To the victor go the spoils…

The record producer Joe Boyd visited a studio in a former eastern block country shortly after the fall of the Berlin Wall.  The engineers there proudly showed off what they thought was a state of the art newly acquired reverb unit they had acquired from some western engineers who visited their studio.  When Boyd asked what they had paid for it, they said “we traded it for out dusty old EMT 140 plate reverb.”  Joe immediately recognized they had been taken for a ride.  The EMT 140 is a classic unit that collectors pay big money for in the West.  The unit they traded it for wouldn’t fetched nearly as much back in the US or UK, nor would it have seemed particularly new or exciting.  Joe said, “it’s probably enshrined at Sunset Sound in Los Angeles now.” When Bob Fay posted a bunch of Hungarian music on Facebook today, it made me think maybe these tunes were made with that old unit they were swindled out of:

When I read this story in Tape Op magazine, it struck me as a great metaphor of the larger stripping off of the assets of formerly Communist countries that took place at that time as newly made oligarchs cut deals with transnational firms in the Boris Yeltsin era.  Of course, most of the other examples of this phenomenon are far more tragic.  The most depressing example of this phenomenon I know of is chronicled in a book I recommend called Trafficking and the Global Sex Industry.  Some of the pieces in this anthology chronicle how the elimination of state supported free day care and medical services threw huge numbers of women into poverty in the formerly communist countries.  This led to skyrocketing rates of prostitution in their native countries and abroad, as destitute women were trafficked to countries around the world as sex workers.

“Trafficking in women is a new phenomenon for [the former Soviet Union]…prior to 1991, there were virtually no reported cases of trafficking in women from the former Soviet republics to the West.  Yet since the breakup of the Soviet Union, this phenomenon has reached epidemic proportions…an estimated 175,000 persons are trafficked from Central and Eastern Europe annually.”

“The collapse of the Soviet Union resulted not only in poverty and unemployment but also in drastic deterioration of the system of social protection.  Many of the social services, which under the Soviet system were a norm, are no longer offered.  Before the collapse of the Soviet Union, day care for children, at all levels of education, and medical services were provided free by the government.  Now, many day care centers have closed and the remaining ones are not affordable to many parents.  Health care and education systems are deteriorating due to lack of funding.”

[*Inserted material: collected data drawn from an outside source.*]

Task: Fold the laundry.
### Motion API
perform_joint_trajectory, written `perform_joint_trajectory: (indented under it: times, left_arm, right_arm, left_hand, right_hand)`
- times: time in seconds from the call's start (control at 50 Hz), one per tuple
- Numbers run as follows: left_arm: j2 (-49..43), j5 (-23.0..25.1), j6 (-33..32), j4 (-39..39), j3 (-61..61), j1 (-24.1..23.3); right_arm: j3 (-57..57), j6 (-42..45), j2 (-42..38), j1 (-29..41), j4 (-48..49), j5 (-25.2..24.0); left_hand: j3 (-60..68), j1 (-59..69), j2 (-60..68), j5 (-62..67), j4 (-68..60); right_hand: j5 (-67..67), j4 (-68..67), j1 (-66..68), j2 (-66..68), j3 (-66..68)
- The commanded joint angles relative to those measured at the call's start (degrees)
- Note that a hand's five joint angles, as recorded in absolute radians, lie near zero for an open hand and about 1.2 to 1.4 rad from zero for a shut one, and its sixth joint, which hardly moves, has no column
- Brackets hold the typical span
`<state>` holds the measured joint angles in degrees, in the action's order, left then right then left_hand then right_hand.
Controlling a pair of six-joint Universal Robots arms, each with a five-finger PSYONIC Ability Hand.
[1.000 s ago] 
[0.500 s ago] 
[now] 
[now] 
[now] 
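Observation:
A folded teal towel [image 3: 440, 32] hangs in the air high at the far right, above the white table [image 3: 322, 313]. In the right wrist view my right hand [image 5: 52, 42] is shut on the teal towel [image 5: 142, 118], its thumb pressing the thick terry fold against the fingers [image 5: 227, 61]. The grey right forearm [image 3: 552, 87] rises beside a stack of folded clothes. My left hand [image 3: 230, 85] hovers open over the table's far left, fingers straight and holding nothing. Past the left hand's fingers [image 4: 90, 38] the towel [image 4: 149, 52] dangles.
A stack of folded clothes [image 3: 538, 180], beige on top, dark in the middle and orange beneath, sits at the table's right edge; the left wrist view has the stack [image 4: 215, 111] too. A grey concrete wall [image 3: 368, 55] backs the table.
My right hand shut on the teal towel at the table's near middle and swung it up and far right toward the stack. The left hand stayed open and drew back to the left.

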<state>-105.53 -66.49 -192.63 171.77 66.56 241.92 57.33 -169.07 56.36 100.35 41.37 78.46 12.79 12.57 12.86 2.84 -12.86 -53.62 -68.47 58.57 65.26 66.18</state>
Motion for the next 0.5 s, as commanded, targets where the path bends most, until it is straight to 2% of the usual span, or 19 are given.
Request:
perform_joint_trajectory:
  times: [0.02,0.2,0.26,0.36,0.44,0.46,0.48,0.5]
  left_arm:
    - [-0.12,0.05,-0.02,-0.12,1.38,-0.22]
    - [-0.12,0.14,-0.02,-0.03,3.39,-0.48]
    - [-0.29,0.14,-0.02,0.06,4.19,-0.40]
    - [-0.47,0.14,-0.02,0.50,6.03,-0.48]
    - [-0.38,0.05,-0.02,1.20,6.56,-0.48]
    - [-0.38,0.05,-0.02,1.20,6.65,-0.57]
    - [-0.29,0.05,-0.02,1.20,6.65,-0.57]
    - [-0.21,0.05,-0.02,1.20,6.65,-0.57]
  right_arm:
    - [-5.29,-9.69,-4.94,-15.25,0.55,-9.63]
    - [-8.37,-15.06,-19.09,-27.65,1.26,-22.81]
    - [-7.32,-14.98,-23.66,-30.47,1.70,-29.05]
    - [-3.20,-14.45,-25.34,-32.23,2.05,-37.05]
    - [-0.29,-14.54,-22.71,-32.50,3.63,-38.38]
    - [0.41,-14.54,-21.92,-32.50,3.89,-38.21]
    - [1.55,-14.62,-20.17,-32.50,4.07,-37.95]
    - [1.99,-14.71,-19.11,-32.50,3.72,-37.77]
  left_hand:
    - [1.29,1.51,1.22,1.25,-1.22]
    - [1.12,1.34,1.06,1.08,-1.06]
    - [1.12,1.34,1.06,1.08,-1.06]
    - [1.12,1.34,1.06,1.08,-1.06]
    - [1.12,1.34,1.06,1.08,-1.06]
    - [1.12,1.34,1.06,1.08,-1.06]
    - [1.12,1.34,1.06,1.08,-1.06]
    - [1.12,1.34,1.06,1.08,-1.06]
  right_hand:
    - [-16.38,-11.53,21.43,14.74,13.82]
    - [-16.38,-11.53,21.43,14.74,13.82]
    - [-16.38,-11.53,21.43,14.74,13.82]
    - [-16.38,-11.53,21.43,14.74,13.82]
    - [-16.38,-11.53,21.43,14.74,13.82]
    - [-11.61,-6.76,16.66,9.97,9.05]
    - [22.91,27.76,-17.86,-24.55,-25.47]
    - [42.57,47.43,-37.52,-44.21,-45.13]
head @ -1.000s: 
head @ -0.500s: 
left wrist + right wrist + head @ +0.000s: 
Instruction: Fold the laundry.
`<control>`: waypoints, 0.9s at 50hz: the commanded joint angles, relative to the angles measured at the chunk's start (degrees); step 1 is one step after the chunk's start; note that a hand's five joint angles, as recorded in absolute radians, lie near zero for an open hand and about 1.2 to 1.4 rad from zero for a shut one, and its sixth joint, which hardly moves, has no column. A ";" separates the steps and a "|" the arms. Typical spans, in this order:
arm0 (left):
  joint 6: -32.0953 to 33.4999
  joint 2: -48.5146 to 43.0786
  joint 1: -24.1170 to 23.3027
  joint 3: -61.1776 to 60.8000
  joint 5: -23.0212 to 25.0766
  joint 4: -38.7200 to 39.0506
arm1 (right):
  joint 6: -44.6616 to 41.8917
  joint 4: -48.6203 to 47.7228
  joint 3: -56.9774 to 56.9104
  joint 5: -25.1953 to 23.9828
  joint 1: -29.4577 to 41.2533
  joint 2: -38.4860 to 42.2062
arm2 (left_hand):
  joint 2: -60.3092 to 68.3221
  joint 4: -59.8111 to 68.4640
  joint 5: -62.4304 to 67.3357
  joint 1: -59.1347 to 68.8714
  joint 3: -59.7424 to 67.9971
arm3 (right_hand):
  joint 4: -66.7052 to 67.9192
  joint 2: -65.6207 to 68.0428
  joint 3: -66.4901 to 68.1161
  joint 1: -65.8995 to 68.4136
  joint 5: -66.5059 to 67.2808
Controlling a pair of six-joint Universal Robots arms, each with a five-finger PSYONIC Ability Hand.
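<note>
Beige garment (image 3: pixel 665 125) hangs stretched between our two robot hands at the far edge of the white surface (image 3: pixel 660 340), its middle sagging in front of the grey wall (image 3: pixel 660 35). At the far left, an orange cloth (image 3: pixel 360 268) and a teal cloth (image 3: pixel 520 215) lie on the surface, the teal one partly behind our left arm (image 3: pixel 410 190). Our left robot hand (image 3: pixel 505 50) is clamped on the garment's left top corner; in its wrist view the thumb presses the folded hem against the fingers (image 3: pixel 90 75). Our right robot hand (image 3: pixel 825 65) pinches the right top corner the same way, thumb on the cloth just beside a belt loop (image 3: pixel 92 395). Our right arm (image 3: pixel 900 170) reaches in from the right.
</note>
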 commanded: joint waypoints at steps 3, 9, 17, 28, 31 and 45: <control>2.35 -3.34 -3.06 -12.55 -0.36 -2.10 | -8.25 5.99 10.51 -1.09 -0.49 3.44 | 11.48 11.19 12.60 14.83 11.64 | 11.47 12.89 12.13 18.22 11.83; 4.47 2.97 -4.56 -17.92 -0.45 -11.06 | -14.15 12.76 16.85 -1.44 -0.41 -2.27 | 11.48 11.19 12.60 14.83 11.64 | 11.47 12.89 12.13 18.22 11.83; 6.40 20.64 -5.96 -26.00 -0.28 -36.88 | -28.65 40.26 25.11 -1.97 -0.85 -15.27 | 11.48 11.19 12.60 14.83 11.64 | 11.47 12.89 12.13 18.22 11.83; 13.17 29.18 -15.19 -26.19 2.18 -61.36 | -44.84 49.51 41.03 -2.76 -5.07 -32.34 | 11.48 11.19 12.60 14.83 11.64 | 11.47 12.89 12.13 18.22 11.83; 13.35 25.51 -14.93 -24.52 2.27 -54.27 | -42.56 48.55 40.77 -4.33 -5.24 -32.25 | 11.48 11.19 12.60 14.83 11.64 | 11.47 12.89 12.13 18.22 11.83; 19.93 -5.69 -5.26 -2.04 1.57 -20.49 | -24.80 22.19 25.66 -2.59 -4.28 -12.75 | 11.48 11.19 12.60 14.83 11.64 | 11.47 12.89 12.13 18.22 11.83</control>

“Mail-order bride and marriage agencies via the Internet have become increasingly popular among women who want to marry a foreigner.  Their hope is to improve their economic situation…(these women) often become victims of men who ‘order’ them only to sell them to pimps.”

Today it has almost become a cultural stereotype to think of Russian or Eastern European prostitutes.  There seems to be a jingoistic power dynamic at play – we won the cold war, we take their women.  There was a plot line in the stevedore season of the Wire that dealt with this phenomenon.  Sometimes it seems that the growing percentage of models from Eastern Europe is a sly nod to this demographic as well.  Like I said in my previous post on Ozzie Guillen and the Castro/Cuba controversy, I’m not a communist or a Soviet Union supporter.  But it was interesting when I read that article that I had read nothing in the 20 years since 1991 that had anything to say about this massive social dislocation.  History had to be painted in a good guy bad guy fashion that wrote the fate of these women out of the picture.

You can see a PBS frontline doc on this issue here –

http://www.pbs.org/wgbh/pages/frontline/slaves/

Disposable People by Kevin Bales has a devastating section about the sex trade in Thailand and Southeast Asia, one of several examples he provides of how slavery persists in the modern day world.